Copy exactly the stretch of data below from the line with "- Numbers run" through the line with "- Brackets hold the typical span", including both of those lines.

(Records from a data source)

------------------------

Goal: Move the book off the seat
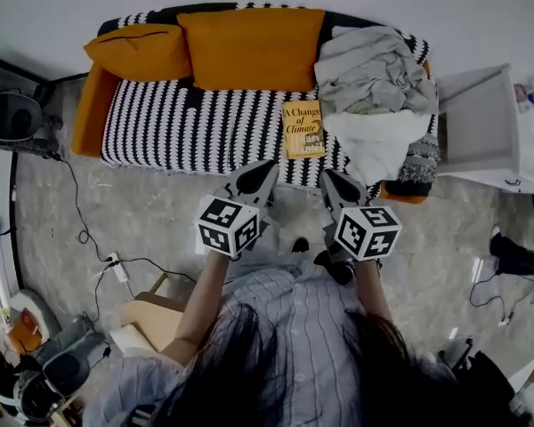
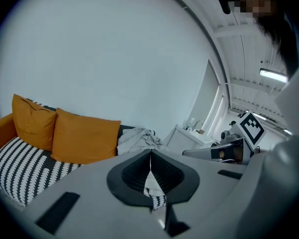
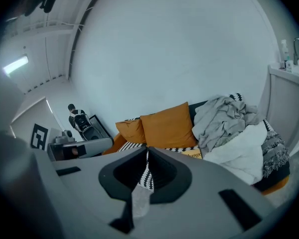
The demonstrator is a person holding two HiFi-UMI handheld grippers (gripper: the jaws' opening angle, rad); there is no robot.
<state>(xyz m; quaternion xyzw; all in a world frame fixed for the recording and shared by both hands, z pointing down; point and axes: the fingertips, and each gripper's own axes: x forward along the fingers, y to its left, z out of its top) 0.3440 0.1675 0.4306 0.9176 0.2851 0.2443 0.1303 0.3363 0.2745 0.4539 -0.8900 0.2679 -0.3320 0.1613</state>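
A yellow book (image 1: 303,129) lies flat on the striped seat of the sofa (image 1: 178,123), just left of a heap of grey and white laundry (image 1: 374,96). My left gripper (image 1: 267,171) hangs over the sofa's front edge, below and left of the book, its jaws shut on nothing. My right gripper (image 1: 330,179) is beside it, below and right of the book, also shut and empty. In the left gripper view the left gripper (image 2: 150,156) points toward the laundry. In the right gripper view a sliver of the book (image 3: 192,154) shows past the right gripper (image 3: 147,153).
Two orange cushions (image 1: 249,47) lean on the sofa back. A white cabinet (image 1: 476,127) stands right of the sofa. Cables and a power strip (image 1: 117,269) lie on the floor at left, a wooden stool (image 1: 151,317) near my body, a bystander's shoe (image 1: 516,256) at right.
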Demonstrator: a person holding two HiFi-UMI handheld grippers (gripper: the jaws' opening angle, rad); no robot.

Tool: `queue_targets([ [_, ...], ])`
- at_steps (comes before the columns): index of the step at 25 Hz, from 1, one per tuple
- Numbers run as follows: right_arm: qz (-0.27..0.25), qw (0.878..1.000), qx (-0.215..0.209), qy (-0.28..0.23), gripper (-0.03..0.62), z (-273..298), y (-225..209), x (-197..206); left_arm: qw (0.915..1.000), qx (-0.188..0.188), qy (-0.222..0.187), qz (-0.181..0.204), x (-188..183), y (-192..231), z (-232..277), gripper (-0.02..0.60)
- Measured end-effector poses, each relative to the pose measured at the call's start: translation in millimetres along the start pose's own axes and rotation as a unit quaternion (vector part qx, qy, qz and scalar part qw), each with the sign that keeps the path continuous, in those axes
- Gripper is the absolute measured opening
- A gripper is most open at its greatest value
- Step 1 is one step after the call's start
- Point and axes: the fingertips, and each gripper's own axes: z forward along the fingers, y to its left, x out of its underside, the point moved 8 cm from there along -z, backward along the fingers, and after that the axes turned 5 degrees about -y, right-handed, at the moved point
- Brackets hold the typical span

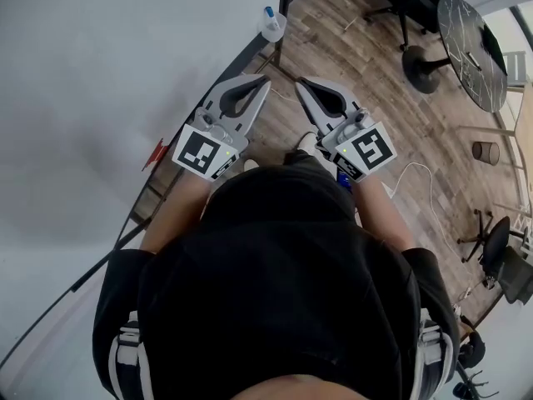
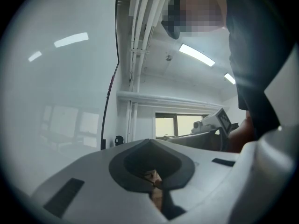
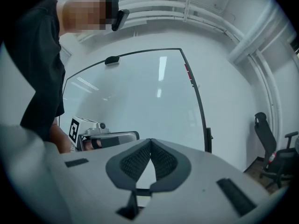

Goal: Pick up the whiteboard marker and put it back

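The left gripper (image 1: 265,78) and right gripper (image 1: 300,82) are held shut and empty beside the whiteboard (image 1: 100,73), presumably for approach. What appears to be the whiteboard marker (image 1: 269,13) is stood in a cup (image 1: 273,30) at the whiteboard's edge.

Your whiteboard marker (image 1: 269,13) is a pale barrel with a blue top end. It stands roughly upright, blue end up, in a small pale cup (image 1: 273,30) mounted against the dark frame edge of the whiteboard (image 1: 100,73). Nothing is touching it.
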Motion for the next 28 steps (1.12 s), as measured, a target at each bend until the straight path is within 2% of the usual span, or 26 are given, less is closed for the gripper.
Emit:
queue_targets([
  [8,-0.005,1.0,-0.027,0.004,0.0,-6.1,-72.8,-4.7,0.9997,-0.025,0.006,0.005,10.1,2.8,66.0,0.003],
  [17,-0.015,0.997,-0.059,0.039,0.0,-17.4,-138.8,2.2,0.9974,-0.068,0.02,0.013,23.4,-2.8,122.5,0.003],
  [28,-0.003,0.994,-0.103,0.034,0.001,-11.4,-183.2,9.3,0.9919,-0.122,0.032,0.017,36.1,-4.7,151.0,0.003],
])
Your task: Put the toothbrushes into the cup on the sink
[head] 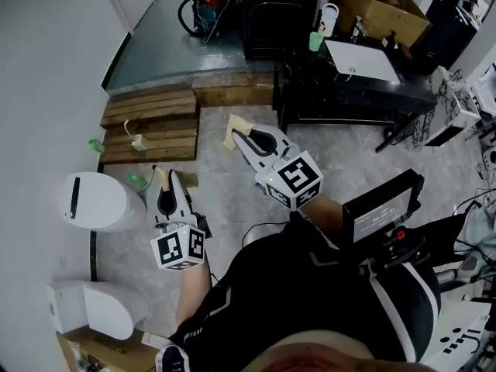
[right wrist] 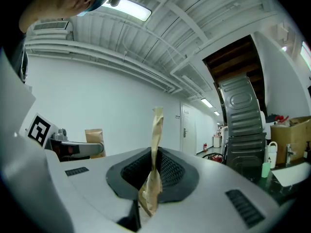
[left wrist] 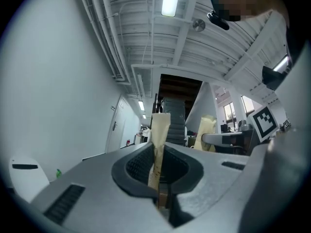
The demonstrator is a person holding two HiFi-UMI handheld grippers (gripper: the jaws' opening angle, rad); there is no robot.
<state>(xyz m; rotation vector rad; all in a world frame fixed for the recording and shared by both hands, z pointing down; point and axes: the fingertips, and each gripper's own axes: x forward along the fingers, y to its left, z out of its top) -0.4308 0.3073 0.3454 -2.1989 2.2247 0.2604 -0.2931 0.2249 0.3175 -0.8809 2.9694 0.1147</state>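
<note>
Between the jaws of the left gripper [head: 165,177], a paper-wrapped toothbrush [left wrist: 159,130] is clamped; the right gripper [head: 238,135] clamps a second paper-wrapped toothbrush [right wrist: 156,130]; transport step, apparently; next move requires locating the cup, not in view.

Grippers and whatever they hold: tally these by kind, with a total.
Grippers: 2 (left gripper, right gripper)
Tan paper-wrapped items, one clamped in each: 2 (left item, right item)
Total: 4

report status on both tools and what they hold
Left tool shut on a tan paper strip. Right tool shut on a second tan strip. Can't make out sink or cup; nothing seen in the way.
</note>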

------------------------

#### [SOLUTION]
- Numbers run as follows: right_arm: qz (-0.27..0.25), qw (0.878..1.000), qx (-0.215..0.209), qy (-0.28..0.23), gripper (-0.03..0.62), z (-273..298), y (-225..209), x (-197..206); left_arm: qw (0.915..1.000), qx (-0.188..0.188), qy (-0.222..0.187), qz (-0.181..0.204), x (-188..183), y (-192..231), z (-232..277), gripper (-0.02..0.60)
- Measured end-effector poses, each relative to the pose measured at the call's start: translation in millimetres along the start pose's own axes and rotation as a unit quaternion (vector part qx, qy, qz and scalar part qw), each with the sign that keeps the path continuous, in those axes
- Gripper is the absolute measured opening
- A gripper is most open at its greatest value
- Step 1 is one step after the call's start
- Point and axes: the fingertips, and each gripper's own axes: z forward along the fingers, y to its left, x out of its underside, the point moved 8 cm from there along -z, backward along the fingers, and after that the axes turned 5 degrees about -y, right-handed, at the moved point
- Brackets hold the typical span

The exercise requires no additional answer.